Regardless of the 3D modeling software used, the 3D model, (often in .skp, .dae, .3ds or some other format), then needs to be converted to either an .STL or an .OBJ format, to allow the printing software to be able to read it and deposit layers according to the desired build material, desired tolerances and other aspects.
With current technologies, before printing a 3D model from an STL file, the object file must first be examined for “manifold errors,” this step being called the “fixup.” .STL files that have been produced from a model obtained through 3D scanning are particularly vulnerable to many manifold errors that must be adjusted manually in the file before conversion of the file for printing. Examples of these manifold errors are surfaces that do not connect, or gaps in the models' surface.
Once adjusted, the .STL file needs to be processed by a software stage called a “slicer,” which converts the model into a series of thin layers. The layers are generated at the thickness appropriate for the predetermined build material and desired resolution. This produces a “G-code file” containing instructions tailored to a specific type of 3D printer. G-Code is a software language that sends discrete pulses to an electric motor, and thereby allows the user to control machine movement. In 3D printing, it instructs mechanical movement in the machine during the 3D printing process.
Printer resolution describes layer thickness and x/y resolution in dots-per-inch (DPI) or micrometers (μm). Typical layer thickness is around 100 μm (250 DPI)), although some machines can print layers as thin as 16 μm (1,600 DPI)). The x/y resolution is comparable to that of laser printers. The particles created are volumetric pixels, which has generated the term “Voxels,” (3D dots), and are generally around 50 to 100 μm, (510 to 250 DPI, or “Voxels Per Inch”—“VPI”), in diameter, the term “VPI” implying that the dimensions would be cubic.

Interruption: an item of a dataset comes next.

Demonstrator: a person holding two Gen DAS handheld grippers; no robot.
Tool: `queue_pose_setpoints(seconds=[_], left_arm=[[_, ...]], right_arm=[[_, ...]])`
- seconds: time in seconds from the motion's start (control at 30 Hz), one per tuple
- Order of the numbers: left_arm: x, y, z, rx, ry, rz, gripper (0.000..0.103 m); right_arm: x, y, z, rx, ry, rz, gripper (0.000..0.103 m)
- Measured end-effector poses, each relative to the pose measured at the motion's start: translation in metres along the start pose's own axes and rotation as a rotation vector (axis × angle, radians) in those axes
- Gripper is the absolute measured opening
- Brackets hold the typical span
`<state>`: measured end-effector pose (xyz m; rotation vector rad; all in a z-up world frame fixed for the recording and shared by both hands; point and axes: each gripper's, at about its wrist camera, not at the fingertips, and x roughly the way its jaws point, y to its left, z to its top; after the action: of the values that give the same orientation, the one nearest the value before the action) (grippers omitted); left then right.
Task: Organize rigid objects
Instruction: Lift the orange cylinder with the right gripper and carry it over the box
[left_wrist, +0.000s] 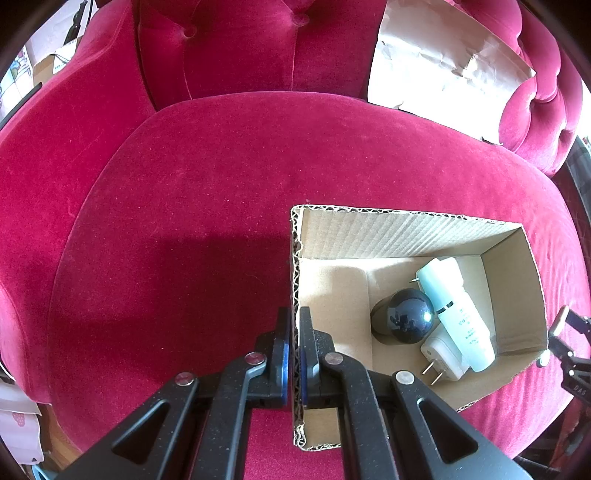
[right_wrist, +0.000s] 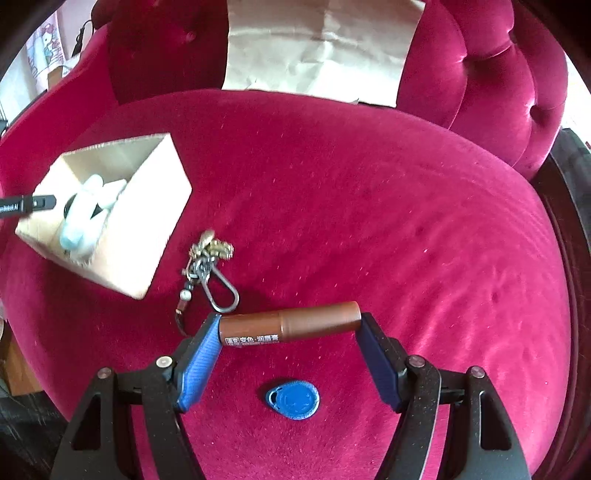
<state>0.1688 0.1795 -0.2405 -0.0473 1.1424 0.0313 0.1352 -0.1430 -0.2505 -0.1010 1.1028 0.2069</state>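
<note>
Left claw (left_wrist: 294, 339): pinching cardboard box (left_wrist: 513, 295) wall, likely steadying it for loading. Right claw (right_wrist: 290, 328): clamping brown tube (right_wrist: 290, 325) endwise, likely box-bound. Keychain (right_wrist: 207, 266), blue tag (right_wrist: 293, 400): loose on cushion (right_wrist: 369, 221).

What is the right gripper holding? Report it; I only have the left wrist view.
Observer: The right gripper holds a brown tube, gripped end to end between its pads.
Operator: List what lies outside the box.
Observer: A keychain lies on the red cushion, beside the cardboard box.
Operator: Continue.
Observer: A blue tag lies on the cushion, just below the held tube in the right wrist view.
</note>
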Motion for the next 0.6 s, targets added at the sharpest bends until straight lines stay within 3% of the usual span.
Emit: queue_pose_setpoints(seconds=[0.3,0.6], left_arm=[[-0.001,0.0,0.0,-0.001,-0.001,0.0,0.004],[-0.001,-0.001,-0.001,0.0,-0.002,0.0,0.004]], right_arm=[[-0.017,0.002,0.014,0.015,-0.055,-0.013,0.077],[-0.047,0.01,0.038,0.035,-0.165,-0.016,0.077]])
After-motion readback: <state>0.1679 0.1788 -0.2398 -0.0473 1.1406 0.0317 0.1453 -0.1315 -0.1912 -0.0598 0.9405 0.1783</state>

Construction of an object with contemporary methods can take anywhere from several hours to several days, depending on the method used and the size and complexity of the model. This is a long period of time, even for the fastest methods, for the art to be adopted into serial ready-for-sale object manufacturing. Some additive systems can typically reduce this time to a few hours, although it varies widely, depending on the type of machine used and the size and number of models being produced simultaneously.
Errors often occur in the mechanical stage of the object building. These are caused by the print head, which moves along an x/y axis to at times inaccurately deposit material, or from the x, y, or z-axis, the vertical axis of the build surface, to be mechanically moved incorrectly to create mistakes in the object. This mechanical movement is problematic for many kinds of 3D printing.
Traditional techniques, such as injection molding can be less expensive for manufacturing polymer products in high volume quantities, but Additive Manufacturing can be faster, more flexible and less expensive when producing relatively small quantities of parts or custom parts. However, in general it is not fast enough to replace injection molding.
3D printers give designers and concept development teams the ability to produce parts and concept models, often using a desktop-sized printer or a convenient outside Service Bureau, wherein one may find several kinds of 3D printers, and one may choose the material and method suitable to one's needs, both material and budgetary. The cost of the printed prototype, cost and choice of materials, and color capabilities all are decision influencers.
The problem of distortion of built objects has been dealt with in several ways, for example, though the printer-produced resolution is sufficient for many applications, printing a slightly oversized version of the desired object in standard resolution and then removing material with a higher-resolution subtractive process can achieve greater precision, particularly because some distortion of the built object can occur when the materials are fully polymerized or temperature stabilized enough for final dimensional rendering.
Some printable polymers allow the surface finish to be smoothed and improved using chemical vapor processes.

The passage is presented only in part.